6) Why do my graphs show low utilization but calls still stutter?
Because averages hide microbursts and queueing. Voice fails on millisecond-scale variability. Look at max latency under load, interface drops, and qdisc backlog—not just 5-minute averages.
7) Should I change codecs to fix jitter?
Codec choice can help (some tolerate loss better), and packetization time affects packet rate. But if your uplink queues are the problem, codec changes are a bandage. Fix the network first, then optimize codecs if needed.
8) Is TCP-based VPN (or SIP over TCP) a good idea?
For media (RTP), no—use UDP. For SIP signaling, TCP/TLS is fine. But TCP-based tunneling for everything can amplify latency under loss because of retransmission and head-of-line blocking.
9) What if the VPN endpoint is in the cloud, not the office?
Then you still need shaping at the office WAN egress. Cloud shaping doesn’t fix the office uplink queue. You can also add shaping/queueing at the cloud side to protect downstream, but the first choke point is usually the branch uplink.

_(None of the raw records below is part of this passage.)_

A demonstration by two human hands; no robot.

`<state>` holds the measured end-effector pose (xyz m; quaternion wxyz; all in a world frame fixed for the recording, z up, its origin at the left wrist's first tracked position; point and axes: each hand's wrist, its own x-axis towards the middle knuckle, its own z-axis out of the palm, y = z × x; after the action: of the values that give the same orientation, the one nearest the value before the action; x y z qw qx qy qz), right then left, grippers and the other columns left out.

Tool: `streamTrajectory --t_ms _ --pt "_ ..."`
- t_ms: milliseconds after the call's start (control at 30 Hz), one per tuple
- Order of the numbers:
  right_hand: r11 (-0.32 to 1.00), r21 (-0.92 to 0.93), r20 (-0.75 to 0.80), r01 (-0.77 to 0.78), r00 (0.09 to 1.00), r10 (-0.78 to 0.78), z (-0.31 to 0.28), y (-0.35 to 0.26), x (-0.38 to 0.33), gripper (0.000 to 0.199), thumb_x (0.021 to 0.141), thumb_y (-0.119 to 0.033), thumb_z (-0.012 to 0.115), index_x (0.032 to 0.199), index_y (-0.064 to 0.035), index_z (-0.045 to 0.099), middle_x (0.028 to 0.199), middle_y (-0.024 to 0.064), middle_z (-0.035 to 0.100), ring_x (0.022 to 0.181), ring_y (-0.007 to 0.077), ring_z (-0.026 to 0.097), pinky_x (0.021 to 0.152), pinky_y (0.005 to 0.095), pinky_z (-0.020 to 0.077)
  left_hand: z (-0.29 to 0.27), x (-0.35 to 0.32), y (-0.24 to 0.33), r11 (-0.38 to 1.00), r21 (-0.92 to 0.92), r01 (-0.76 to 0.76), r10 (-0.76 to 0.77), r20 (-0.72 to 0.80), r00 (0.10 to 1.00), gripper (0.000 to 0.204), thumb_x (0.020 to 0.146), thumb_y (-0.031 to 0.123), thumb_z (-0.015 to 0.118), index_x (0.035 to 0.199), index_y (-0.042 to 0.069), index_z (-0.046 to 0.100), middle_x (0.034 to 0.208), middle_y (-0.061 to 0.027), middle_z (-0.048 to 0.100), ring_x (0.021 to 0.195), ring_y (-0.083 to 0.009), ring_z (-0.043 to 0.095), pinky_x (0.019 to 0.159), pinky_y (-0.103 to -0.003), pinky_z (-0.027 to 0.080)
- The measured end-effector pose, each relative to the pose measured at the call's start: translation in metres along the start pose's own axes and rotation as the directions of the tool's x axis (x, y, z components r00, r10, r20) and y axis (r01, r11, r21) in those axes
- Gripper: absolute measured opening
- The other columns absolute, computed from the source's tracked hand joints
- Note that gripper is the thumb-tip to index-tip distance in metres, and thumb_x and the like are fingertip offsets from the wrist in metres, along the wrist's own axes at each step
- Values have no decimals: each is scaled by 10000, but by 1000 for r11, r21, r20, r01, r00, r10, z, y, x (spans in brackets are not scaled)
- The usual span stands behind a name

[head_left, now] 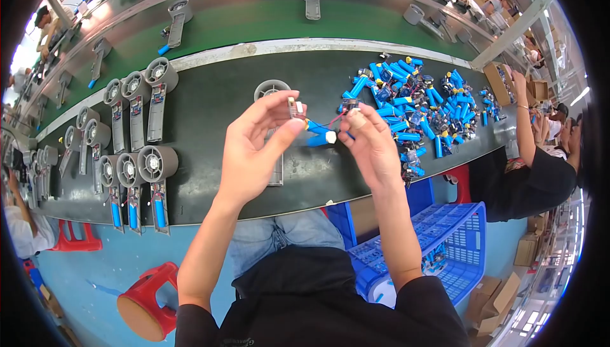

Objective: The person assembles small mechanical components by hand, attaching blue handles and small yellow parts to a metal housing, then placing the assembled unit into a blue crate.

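Observation:
My left hand (257, 150) pinches a small white part (294, 107) between thumb and fingers. My right hand (370, 145) grips a small circuit board (349, 105), with a blue battery cell (319, 133) hanging between the two hands on thin red and dark wires. Both hands are raised above a grey fan housing (272, 88) that lies on the dark bench (216, 99) and is partly hidden behind my left hand.
A heap of blue cells with boards (416, 102) lies to the right on the bench. Rows of grey fan housings (136, 150) lie to the left. A blue crate (445, 245) and a red stool (147, 299) stand below. A person in black (527, 169) sits at the right.

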<state>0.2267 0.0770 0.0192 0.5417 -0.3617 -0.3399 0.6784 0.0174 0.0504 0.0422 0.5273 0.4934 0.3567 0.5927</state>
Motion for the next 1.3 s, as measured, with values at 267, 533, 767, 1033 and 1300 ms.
streamTrajectory --t_ms 267,533,767,1033,1300 --pt "877 -288 76 385 922 -380 -1 -27 -11 185 908 -25 684 1092 -17 662 930 72 706 824 146 676 755 282 542 -9 -5 15 984 -110 -144 151 59 987 402 962 14 593 1352 -39 516 1231 -159 633 1142 -236 629 1029 -372 467" --pt "952 -304 13 39 999 -37 25 -24 -14 152 916 -82 706 1048 -19 665 969 82 730 880 176 727 779 272 586 3 -16 12 909 318 -270 158 337 928 508 845 -109 631 1339 -35 540 1264 -159 624 1174 -236 611 1060 -385 436" --pt "982 -90 -118 166 977 -176 13 -25 -12 162 946 -130 667 1084 -50 641 954 54 706 825 140 700 732 251 550 -6 -28 8 973 143 -180 161 139 977 441 936 14 573 1363 -60 494 1259 -186 618 1167 -285 618 1069 -413 431" --pt "395 -899 -45 191 856 -515 -10 -38 -3 198 903 -128 717 1059 -11 681 910 38 667 767 126 610 710 254 480 -50 -28 26 993 119 -18 37 -167 985 395 1079 231 360 1319 -46 507 906 -122 642 765 -174 645 683 -281 492" --pt "435 -690 510 579 815 -276 44 10 5 166 849 20 671 1001 -23 723 985 73 686 700 108 599 587 236 469 -29 -27 13 685 725 67 -53 -42 998 143 881 100 708 945 34 599 572 57 361 516 -31 290 462 -250 218"
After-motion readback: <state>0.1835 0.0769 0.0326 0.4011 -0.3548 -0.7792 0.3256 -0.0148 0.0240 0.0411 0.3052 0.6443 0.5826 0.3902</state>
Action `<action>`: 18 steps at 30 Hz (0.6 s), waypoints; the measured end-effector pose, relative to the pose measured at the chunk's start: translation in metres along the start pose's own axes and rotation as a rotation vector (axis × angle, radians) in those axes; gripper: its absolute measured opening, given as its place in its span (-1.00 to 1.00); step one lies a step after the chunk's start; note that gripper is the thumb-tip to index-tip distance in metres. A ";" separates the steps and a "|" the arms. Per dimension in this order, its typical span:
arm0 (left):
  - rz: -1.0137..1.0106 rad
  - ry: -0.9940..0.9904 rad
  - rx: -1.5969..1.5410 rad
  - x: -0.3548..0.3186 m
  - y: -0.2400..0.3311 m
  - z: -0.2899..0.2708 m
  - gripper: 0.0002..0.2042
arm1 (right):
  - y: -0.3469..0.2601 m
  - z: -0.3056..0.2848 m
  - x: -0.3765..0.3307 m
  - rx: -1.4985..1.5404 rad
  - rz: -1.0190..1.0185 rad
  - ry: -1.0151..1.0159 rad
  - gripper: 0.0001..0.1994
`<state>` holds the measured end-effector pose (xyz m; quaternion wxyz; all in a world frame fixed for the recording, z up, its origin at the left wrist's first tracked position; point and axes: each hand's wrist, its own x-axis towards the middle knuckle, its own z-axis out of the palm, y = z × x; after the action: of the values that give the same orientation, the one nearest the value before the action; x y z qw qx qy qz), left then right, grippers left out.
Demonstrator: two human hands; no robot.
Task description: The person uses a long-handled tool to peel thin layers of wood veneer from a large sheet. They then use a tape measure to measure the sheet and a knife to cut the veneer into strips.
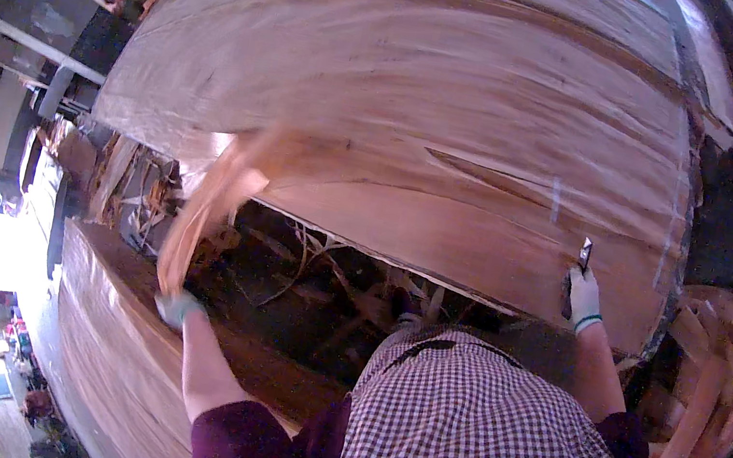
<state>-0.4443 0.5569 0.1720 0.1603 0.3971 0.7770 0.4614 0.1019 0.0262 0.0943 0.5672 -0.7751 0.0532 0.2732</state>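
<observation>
Holding a long, thin strip of veneer [215,197], your left hand [178,307] has its grip closed on the strip's lower end; the strip rises from the pale glove, curling and blurred, its pinkish-tan grain running lengthwise up to the edge of the big sheet. Your right hand [582,300], also in a pale glove with a green cuff, has its grip closed around a small dark blade tool [584,255] that points upward, its tip against the wide sheet of veneer [426,112].

That sheet is smooth, reddish and broad, with long streaks of darker grain, a narrow split near its middle and a ragged, pale lower edge. It lies across the bench, filling most of the upper view. Below its edge a dark gap [318,279] holds tangled, stringy scraps and curled offcuts. Nearer to you on the left, a thick stack of veneer sheets [100,349] shows a layered, fibrous side face. At the right rim more curled peelings [702,386] lie heaped in bent ribbons. Your checked cloth [460,422] and dark maroon sleeves sit at the bottom.
</observation>
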 end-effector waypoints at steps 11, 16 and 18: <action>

10) How do I tell whether the problem is the ISP or my equipment?
If shaping on your gateway dramatically improves latency-under-load, the ISP path may be fine; your previous queueing location was wrong. If you still see loss/jitter after shaping and CPU is healthy, gather captures and push the ISP with evidence (PMTU changes, loss patterns, time-of-day correlation).
Conclusion: next steps you can do this week
If your office runs VoIP through a VPN tunnel and quality is inconsistent, stop debating and start measuring. The fix is usually a small stack of boring controls:
- Run latency-under-load tests and prove bufferbloat (or rule it out).
- Shape the true WAN egress with CAKE or FQ-CoDel, slightly below real line rate.
- Classify voice before encryption; don’t assume QoS rules match once traffic becomes “just a tunnel.”
- Validate MTU/PMTU and clamp MSS so you don’t create fragmentation-driven chaos.
- Check VPN endpoint CPU/softirq and undo “optimizations” that increase tail latency.
Do that, and VoIP over VPN becomes boring—which is the highest compliment an SRE can give a production system.